Bracken Abundances

2. Re-estimate kraken2 species abundances using bracken

Kraken2’s raw read assignments is not really suitable for looking at the relative abundances of species, as kraken2 ignores ambiguous reads leading to an underestimation of some species relative abundances. Bracken re-estimates species abundances from the kraken output by probabilistically re-distributing reads in the taxonomic tree. If you want to find out more, read and cite: https://peerj.com/articles/cs-104/

2.1 Get relative species abundances using bracken

Create the output folder

1
mkdir -p ~/profiling/bracken

Run bracken on kraken2 report files created in 1.. Make sure to set the correct read length with the -r flag as this is important for bracken to work correctly. The -l S setting means that we want to re-estimate species abundances.

1
bracken -d standard-2021 -i ~/profiling/kraken2/Sample8.report -o ~/profiling/bracken/Sample8.bracken -r 150 -l S

Do run bracken on all of the samples, use a simple for-loop like so:

1
2
3
4
5
6
7
8
9
10
11
12
13
14
15
16
17
18
DB=/data/db/kraken2/standard-2021
DIR=~/profiling/kraken2
OUT=~/profiling/bracken

mkdir -p $OUT

for K2 in $DIR/Sample*.report;
do
    sample=$(basename ${K2%.report})
    echo "Re-estimating abundances with bracken for" $K2
    bracken \
        -d $DB \
        -i $K2 \
        -o ${OUT}/${sample}.bracken \
        -w ${OUT}/${sample}_bracken_species.report \
        -r 150 \
        -l S
done

3. Combine single sample abundance estimates into one table

Since we have to run kraken2 and bracken on a per-sample basis, it is helpful to combine the report files into a single table containing all observations and species before we jump into R. I wrote a small script that should do the merging of bracken (or kraken2) reports for you.
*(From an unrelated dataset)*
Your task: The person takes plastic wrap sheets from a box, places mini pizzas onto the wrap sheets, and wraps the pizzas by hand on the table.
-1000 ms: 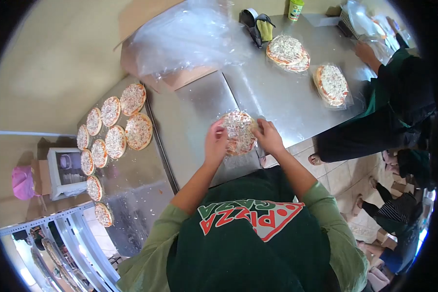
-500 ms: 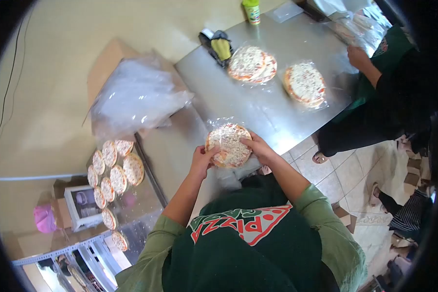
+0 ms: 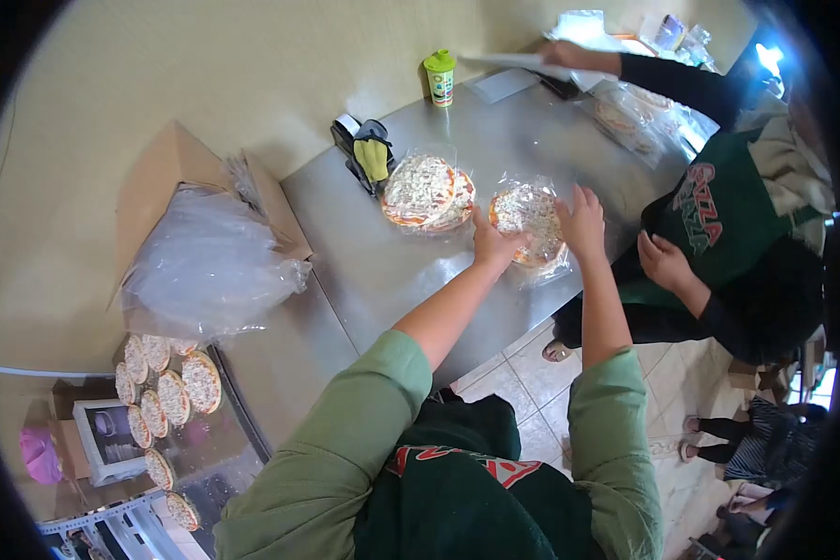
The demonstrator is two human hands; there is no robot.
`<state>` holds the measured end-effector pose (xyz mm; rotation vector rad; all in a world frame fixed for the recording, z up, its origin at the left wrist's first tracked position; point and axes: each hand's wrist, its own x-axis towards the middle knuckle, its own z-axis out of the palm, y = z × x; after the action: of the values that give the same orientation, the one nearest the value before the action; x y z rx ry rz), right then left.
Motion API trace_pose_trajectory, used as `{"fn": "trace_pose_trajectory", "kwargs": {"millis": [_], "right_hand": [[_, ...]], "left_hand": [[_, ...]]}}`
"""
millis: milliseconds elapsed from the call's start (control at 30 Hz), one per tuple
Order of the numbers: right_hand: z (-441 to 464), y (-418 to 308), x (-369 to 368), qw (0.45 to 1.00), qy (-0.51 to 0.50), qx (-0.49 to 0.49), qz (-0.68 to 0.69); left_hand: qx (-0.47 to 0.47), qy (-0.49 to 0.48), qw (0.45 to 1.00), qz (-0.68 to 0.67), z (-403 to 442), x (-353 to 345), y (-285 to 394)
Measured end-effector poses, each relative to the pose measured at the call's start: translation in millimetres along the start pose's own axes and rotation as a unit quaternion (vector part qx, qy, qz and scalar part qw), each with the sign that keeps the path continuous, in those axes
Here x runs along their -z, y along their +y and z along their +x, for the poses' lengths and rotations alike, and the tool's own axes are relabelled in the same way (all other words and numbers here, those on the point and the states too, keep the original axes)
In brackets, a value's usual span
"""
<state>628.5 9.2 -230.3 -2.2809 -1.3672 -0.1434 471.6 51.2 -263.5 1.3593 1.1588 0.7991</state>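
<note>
A round pizza in clear plastic (image 3: 525,217) lies on the steel table (image 3: 467,327), toward its front right part. My left hand (image 3: 497,243) is at the pizza's lower left edge, thumb up and fingers apart. At its right edge is my right hand (image 3: 583,222), fingers spread and pointing away from me. Whether another pizza lies underneath is hidden. Just left of it, two overlapping wrapped pizzas (image 3: 420,191) rest on the table.
A box of clear bags (image 3: 201,257) stands at left, above several unwrapped pizzas (image 3: 173,397). Behind are a tape dispenser (image 3: 364,154) and a green-lidded cup (image 3: 441,79). A co-worker (image 3: 719,215) at right reaches over wrapped pizzas (image 3: 625,121).
Both my hands have carried the wrapped pizza right, from the near side to the stack's place, and their fingers have spread. The co-worker's arm has reached toward the back, holding something flat and white.
</note>
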Motion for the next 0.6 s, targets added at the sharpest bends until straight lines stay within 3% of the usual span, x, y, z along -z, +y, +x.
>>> {"fn": "trace_pose_trajectory", "kwargs": {"millis": [67, 100, 133, 167, 200, 233, 267, 333, 400, 533, 600], "right_hand": [[-15.0, -45.9, 30.2, 0.982, 0.069, 0.134, 0.117], [-26.0, -57.3, 30.5, 0.965, -0.056, 0.142, 0.215], [-32.3, -64.3, 25.8, 0.96, -0.093, 0.168, 0.206], [-37.1, -72.0, 17.9, 0.952, -0.127, 0.195, 0.196], [-39.4, -80.3, 7.9, 0.943, -0.161, 0.224, 0.186], [-34.2, -73.0, -6.5, 0.95, -0.126, 0.267, 0.105], [-32.9, -67.0, -12.2, 0.962, -0.144, 0.232, -0.012], [-29.7, -51.9, -23.3, 0.964, -0.143, 0.198, -0.109], [-25.6, -45.7, -32.9, 0.961, -0.159, 0.194, -0.113], [-21.9, -45.8, -34.3, 0.956, -0.191, 0.19, -0.113], [-27.3, -67.0, -24.5, 0.971, -0.123, 0.171, -0.11]], "left_hand": [[0.04, -0.083, 0.996, -0.012, 1.7, 8.7, 3.4], [0.048, -0.111, 0.992, -0.038, -1.1, 15.2, 6.2], [0.054, -0.137, 0.987, -0.064, -5.4, 26.3, 17.1], [0.166, -0.209, 0.958, -0.109, -8.7, 41.3, 29.5], [0.145, -0.189, 0.969, -0.073, -7.5, 46.1, 19.0], [0.125, -0.167, 0.977, -0.037, -6.3, 46.9, -1.9], [0.107, -0.143, 0.984, -0.002, -9.1, 52.5, -15.7], [0.098, -0.123, 0.987, -0.037, -28.2, 81.3, -17.9], [0.077, -0.127, 0.989, -0.014, -50.0, 118.7, -26.8], [0.045, -0.032, 0.996, -0.067, -102.6, 196.3, -63.1], [-0.063, 0.093, 0.994, -0.001, -134.8, 240.6, -68.3]]}}
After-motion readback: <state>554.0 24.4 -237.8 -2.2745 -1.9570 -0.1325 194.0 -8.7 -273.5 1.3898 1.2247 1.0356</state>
To use it we need to install pandas first

1
pip install pandas

The you can merge either a kraken2 or bracken report with

1
python /data/shared/scripts/merge_profiling_reports.py -i ~/profiling/bracken/ -o merged

This produces 2 files:

merged_rel_abund.csv - contains table for all samples with bracken relative abundances and taxonimic assignments

merged_read_numbers.csv- contains table for all samples with bracken read counts and taxonimic assignments

We will use these files for the data exploration and analysis on day 3.